HBO’s upcoming series Westworld has dealt with some controversy over the last few months. Based upon a 1973 film of the same name by Michael Crichton, the series drew some flak last month when it was revealed that the extras working on the show would have to agree to partake in acts wild sexual behaviors on the small screen. While the controversy has drawn a spotlight on the project, those close to the production maintain that the explicit content will work within the context of the series. In fact, star Rodrigo Santoro opened up regarding the Westworld controversy, assuring audiences that the drama will lean upon more than just shock value to sell its content:
It’s not about that. It is much more interesting than that, and it’s part of the whole context of the series. There’s nothing out of context there.

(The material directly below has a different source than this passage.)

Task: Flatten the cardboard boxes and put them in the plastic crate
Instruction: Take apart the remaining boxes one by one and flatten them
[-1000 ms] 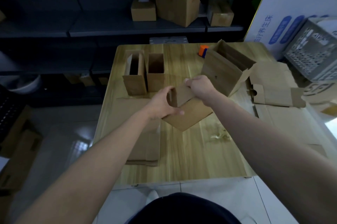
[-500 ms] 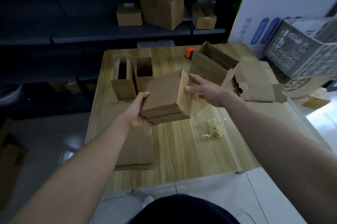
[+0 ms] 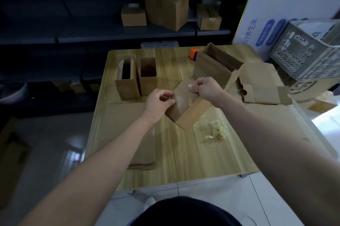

Speaking with Collider, Santoro's words make it seem as if he believes that the context of the show will elevate the sexual content beyond mere gratuity. It’s not as though HBO – or any other premium cable network – has shied away from sex and nudity in the past. Anyone who has watched even one episode of Game of Thrones knows that the network wholly embraces sex and nudity in the name of telling the best possible story.

Admittedly that’s still a pretty hard sell when one considers the outrageous nature of the sex acts that the contract asked of the extras. Among the odd requests in the extras’ contracts included: genital to genital touching, having their genitals painted, and contorting their bodies into the shape of a table – once again in a nude state. The television actor’s union – SAG-AFTRA – asserted that they would get involved to monitor the production and ensure the safety of the extras on set.

Despite the initial reports that the extras would have to partake in acts ripped straight out of a fraternity hazing ritual, HBO went on to address the requests when the controversy began. They came out shortly after the contract went public and provided a sort-of-but-not-quite apology for the requests, stating that while the show would feature graphic content, the network would endeavor to create a professional work environment that did not require anything that would make their workers uncomfortable.

We will see if Santoro’s assessment is accurate when Westworld premieres in 2016. The HBO show centers on a futuristic theme park populated by androids in which people’s deepest and darkest fantasies can become a reality. In addition to Santoro, the project will also star Anthony Hopkins, Ed Harris, Jeffrey Wright, Thandie Newton, James Marsden and Evan Rachel Wood.